Task to carry out.
Up to and including the line with "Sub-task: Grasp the", restate the material below word for word, beginning with its first line.

Source data.
>>
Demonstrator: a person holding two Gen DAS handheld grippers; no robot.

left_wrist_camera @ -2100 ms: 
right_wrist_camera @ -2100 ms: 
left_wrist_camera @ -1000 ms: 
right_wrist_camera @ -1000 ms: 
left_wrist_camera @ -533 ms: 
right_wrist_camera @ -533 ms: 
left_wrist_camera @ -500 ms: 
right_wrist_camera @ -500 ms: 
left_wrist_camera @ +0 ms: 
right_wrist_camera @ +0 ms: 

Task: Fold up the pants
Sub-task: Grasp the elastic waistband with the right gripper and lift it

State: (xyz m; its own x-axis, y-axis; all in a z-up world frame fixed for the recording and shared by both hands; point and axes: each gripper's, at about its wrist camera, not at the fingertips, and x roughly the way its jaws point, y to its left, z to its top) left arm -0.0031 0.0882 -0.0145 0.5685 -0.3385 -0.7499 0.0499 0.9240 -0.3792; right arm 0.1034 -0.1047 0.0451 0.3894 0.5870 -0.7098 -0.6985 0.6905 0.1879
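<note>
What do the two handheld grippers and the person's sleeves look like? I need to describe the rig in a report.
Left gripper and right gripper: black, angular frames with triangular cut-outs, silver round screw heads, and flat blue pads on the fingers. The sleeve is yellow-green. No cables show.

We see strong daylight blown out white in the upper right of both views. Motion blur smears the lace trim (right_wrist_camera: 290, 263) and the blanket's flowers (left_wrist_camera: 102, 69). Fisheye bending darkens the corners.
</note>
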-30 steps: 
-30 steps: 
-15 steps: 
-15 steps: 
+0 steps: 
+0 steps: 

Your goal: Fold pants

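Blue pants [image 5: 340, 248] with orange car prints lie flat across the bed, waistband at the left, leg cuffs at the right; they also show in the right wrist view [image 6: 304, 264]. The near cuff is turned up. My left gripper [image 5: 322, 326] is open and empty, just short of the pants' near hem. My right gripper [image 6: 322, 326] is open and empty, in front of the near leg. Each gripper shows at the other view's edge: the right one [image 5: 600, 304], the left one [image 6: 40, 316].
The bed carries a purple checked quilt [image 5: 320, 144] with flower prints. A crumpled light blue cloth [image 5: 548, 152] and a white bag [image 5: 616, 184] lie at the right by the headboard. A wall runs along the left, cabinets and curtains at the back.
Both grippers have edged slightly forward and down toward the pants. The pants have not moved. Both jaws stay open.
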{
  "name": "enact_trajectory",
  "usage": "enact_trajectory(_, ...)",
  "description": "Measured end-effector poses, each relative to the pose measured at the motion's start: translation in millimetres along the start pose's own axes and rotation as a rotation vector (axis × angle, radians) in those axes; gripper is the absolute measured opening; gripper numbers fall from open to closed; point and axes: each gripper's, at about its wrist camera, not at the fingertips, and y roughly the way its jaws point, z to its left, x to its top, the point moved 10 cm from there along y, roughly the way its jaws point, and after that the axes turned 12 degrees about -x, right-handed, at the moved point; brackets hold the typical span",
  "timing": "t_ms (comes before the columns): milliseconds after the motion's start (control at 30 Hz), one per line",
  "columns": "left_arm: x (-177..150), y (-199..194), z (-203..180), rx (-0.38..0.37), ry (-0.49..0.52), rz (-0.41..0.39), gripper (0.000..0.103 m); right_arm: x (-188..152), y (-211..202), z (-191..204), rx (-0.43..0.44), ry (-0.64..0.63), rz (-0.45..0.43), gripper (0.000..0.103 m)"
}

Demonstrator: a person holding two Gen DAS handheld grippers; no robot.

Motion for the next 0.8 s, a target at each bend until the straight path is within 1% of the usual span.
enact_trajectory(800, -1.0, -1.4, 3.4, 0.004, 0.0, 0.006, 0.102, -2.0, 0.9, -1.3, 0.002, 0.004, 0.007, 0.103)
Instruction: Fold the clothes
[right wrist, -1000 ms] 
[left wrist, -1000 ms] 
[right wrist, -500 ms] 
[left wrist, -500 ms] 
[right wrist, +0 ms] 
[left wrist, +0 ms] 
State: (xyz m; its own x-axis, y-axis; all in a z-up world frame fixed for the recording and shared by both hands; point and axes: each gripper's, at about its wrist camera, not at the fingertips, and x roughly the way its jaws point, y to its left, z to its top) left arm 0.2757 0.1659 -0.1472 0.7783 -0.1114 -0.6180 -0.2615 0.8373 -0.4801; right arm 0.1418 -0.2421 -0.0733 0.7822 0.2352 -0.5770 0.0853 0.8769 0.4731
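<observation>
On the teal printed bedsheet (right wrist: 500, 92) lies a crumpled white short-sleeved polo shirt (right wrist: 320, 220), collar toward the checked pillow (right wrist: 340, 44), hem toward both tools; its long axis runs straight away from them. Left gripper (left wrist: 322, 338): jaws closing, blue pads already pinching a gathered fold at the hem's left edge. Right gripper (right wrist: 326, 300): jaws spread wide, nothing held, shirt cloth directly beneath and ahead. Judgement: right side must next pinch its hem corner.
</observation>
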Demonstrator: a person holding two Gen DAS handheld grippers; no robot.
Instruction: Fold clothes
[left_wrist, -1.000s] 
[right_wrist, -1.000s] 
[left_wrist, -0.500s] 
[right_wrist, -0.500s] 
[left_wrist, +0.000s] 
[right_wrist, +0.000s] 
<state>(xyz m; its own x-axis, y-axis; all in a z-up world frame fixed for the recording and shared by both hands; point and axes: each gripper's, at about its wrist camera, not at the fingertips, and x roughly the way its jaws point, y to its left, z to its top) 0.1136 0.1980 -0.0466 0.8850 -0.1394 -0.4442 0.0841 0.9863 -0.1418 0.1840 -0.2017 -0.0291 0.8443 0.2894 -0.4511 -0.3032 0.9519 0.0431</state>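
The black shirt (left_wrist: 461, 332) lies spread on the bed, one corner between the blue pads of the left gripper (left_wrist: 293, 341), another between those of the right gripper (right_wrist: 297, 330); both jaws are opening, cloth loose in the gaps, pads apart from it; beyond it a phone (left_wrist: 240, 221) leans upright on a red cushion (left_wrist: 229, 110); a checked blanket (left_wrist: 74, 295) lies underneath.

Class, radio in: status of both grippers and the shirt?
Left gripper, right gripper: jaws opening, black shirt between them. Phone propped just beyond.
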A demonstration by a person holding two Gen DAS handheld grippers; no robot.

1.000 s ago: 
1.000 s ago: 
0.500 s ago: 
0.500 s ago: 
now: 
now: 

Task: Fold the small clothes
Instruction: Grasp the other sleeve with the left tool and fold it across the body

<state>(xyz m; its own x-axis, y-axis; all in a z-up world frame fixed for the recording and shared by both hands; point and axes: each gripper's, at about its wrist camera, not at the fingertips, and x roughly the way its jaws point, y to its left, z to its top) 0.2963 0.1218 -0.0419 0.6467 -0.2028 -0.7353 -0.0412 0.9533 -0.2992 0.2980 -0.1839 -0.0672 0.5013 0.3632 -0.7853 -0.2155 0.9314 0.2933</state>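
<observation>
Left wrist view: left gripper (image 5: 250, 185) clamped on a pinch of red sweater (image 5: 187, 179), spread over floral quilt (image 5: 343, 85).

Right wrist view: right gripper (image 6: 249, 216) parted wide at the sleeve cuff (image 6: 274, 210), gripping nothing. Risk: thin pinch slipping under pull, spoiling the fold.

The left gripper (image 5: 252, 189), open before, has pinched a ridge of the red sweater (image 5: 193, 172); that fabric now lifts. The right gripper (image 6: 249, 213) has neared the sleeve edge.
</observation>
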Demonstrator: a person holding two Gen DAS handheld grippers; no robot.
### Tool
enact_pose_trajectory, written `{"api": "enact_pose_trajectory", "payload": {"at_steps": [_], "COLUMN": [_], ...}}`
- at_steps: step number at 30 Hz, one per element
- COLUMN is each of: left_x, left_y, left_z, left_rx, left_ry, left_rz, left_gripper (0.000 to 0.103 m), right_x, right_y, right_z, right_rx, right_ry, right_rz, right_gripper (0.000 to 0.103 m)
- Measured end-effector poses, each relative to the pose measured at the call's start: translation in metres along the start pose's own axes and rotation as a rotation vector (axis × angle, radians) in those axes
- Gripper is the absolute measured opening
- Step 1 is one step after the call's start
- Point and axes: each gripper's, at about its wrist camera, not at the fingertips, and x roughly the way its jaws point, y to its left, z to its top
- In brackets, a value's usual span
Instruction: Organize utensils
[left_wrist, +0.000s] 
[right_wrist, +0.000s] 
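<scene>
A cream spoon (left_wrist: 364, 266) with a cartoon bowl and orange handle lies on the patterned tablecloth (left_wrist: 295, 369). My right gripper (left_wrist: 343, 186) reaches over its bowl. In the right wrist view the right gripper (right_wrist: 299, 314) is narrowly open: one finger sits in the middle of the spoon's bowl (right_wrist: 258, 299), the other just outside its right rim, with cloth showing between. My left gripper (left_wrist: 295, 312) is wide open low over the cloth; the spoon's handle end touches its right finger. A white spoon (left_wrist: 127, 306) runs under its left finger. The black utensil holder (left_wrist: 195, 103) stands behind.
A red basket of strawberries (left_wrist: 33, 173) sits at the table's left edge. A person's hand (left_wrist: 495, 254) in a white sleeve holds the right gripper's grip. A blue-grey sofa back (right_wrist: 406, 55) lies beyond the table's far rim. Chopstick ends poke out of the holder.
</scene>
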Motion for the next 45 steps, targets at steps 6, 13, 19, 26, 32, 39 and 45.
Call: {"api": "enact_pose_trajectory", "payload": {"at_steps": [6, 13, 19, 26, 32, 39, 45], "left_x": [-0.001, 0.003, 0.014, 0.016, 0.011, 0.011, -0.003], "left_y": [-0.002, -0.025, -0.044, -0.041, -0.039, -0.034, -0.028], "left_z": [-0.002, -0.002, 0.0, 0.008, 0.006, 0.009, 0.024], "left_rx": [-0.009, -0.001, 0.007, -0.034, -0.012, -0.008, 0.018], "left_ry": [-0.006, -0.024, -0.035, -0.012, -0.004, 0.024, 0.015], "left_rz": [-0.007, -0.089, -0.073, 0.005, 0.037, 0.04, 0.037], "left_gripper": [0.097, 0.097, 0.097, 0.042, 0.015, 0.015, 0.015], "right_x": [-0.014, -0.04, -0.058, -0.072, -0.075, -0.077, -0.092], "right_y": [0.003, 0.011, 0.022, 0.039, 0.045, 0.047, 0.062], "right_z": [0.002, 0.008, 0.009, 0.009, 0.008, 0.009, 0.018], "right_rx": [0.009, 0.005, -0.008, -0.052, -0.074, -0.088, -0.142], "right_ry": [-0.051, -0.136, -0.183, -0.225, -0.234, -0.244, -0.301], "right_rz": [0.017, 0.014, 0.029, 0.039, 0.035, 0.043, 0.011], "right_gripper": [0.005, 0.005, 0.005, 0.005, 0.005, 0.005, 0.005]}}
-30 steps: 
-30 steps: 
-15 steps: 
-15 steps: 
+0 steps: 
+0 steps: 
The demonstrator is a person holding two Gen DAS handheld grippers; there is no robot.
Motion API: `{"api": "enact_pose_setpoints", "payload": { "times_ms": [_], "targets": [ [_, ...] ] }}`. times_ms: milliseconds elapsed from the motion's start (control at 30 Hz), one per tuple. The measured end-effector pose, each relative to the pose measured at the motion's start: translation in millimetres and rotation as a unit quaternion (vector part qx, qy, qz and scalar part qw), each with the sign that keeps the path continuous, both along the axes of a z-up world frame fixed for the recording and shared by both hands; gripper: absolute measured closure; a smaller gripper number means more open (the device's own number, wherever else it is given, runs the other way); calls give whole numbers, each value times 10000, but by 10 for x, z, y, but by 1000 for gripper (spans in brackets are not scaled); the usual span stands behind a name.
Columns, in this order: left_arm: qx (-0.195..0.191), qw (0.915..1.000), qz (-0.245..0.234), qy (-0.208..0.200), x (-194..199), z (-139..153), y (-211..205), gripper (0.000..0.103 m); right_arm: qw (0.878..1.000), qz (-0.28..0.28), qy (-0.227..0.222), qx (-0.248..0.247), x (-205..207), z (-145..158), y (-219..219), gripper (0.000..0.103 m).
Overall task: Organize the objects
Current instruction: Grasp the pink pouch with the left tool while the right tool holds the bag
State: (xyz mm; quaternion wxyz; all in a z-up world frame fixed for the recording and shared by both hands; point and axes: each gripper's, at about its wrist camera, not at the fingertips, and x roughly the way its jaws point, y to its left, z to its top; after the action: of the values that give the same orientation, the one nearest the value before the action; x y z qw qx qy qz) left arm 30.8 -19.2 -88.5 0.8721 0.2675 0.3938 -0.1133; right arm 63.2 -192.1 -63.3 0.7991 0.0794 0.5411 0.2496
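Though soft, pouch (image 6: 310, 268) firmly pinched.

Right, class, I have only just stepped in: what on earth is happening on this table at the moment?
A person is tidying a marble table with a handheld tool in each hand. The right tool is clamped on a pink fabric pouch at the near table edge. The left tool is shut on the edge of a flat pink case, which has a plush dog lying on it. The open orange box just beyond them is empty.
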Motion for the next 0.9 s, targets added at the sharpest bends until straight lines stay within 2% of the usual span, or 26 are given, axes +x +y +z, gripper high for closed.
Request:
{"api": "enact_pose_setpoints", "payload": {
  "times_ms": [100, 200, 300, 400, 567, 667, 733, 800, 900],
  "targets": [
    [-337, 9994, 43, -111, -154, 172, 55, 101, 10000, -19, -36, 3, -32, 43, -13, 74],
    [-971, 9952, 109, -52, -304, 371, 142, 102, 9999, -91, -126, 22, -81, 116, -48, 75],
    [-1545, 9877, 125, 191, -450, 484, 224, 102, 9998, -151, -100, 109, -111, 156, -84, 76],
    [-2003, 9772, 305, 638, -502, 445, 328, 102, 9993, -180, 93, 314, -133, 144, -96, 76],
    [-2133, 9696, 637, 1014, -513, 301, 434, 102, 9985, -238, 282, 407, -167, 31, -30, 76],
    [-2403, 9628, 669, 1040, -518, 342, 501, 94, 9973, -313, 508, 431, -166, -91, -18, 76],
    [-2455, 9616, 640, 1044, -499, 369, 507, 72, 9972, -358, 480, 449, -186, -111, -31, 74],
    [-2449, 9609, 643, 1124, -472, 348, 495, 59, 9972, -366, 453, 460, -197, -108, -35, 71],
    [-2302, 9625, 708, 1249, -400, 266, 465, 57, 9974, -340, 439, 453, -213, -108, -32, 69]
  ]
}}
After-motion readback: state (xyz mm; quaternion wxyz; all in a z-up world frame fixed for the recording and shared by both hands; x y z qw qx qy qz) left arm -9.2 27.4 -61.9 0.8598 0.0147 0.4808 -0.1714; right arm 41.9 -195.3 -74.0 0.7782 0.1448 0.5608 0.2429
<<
Worked solution.
Demonstrator: a person holding two Gen DAS handheld grippers; no robot.

left_wrist_camera @ -2100 ms: 
right_wrist_camera @ -2100 ms: 
left_wrist_camera @ -1000 ms: 
right_wrist_camera @ -1000 ms: 
left_wrist_camera @ -533 ms: 
right_wrist_camera @ -533 ms: 
left_wrist_camera @ -500 ms: 
right_wrist_camera @ -500 ms: 
left_wrist_camera @ +0 ms: 
right_wrist_camera @ +0 ms: 

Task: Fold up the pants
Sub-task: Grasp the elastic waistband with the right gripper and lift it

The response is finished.